Court Opinion

ID: 5826158
Source: CourtListenerOpinion
Date Created: 2022-01-12 21:23:55.372358+00
Date Added: 2024-06-11T08:43:17.736006
License: Public Domain

Kupferman, J. P. (dissenting).
I dissent and would affirm.
The majority with sophisticated legerdemain attempts to conjure up a magic formula for disposing of a difficult situation by sending the matter back for a further determination.
The issue is simple although the solution, unfortunately is not a happy one.
The juvenile has a strange predilection for stealing trucks. Obviously, psychiatric treatment is warranted. On the other hand, he has absconded from at least six previous placements. Obviously, a secure facility is warranted.
The court at the disposition opted in favor of a secure facility. This was not in derogation of psychiatric assistance but rather, because the system, imperfect as it is, does not seem to provide psychiatric help along with security.
*483Our quarrel should be with the system that provides in title III for one without the other.

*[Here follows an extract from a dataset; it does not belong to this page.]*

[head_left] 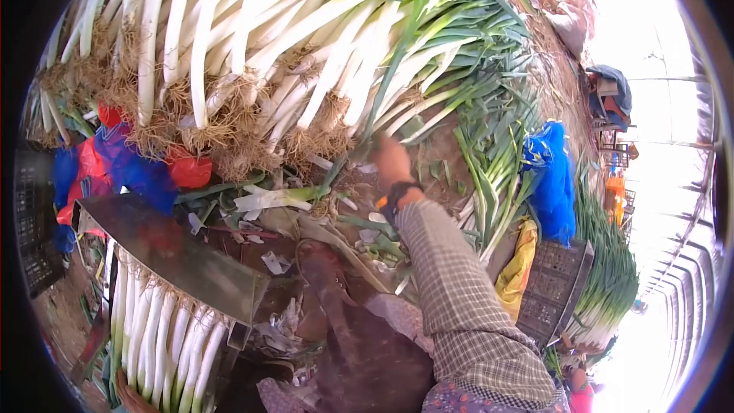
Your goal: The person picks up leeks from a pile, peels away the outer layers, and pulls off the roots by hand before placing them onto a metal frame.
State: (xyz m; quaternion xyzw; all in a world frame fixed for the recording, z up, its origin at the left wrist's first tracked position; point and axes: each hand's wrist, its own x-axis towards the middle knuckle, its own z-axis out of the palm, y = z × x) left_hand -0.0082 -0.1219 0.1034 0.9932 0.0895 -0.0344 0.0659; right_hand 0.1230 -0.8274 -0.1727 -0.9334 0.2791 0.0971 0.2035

We should inform the Division for Youth that psychiatric treatment is not to be sloughed off at title III facilities. While we cannot expect an Annie Sullivan as a dedicated "Miracle Worker” for a Helen Keller, we can anticipate a more responsive approach to the need indicated. But whatever the solution, the least relevant is another hearing.
Birns, Markewich and Sandler, JJ., concur with Fein, J.; Kupferman, J. P., dissents in an opinion.
Orders, Family Court of the State of New York, New York County, entered on February 28, 1978, reversed, on the law, without costs and without disbursements, and the matter remanded for a further dispositional hearing and further proceedings not inconsistent with the opinion of this court.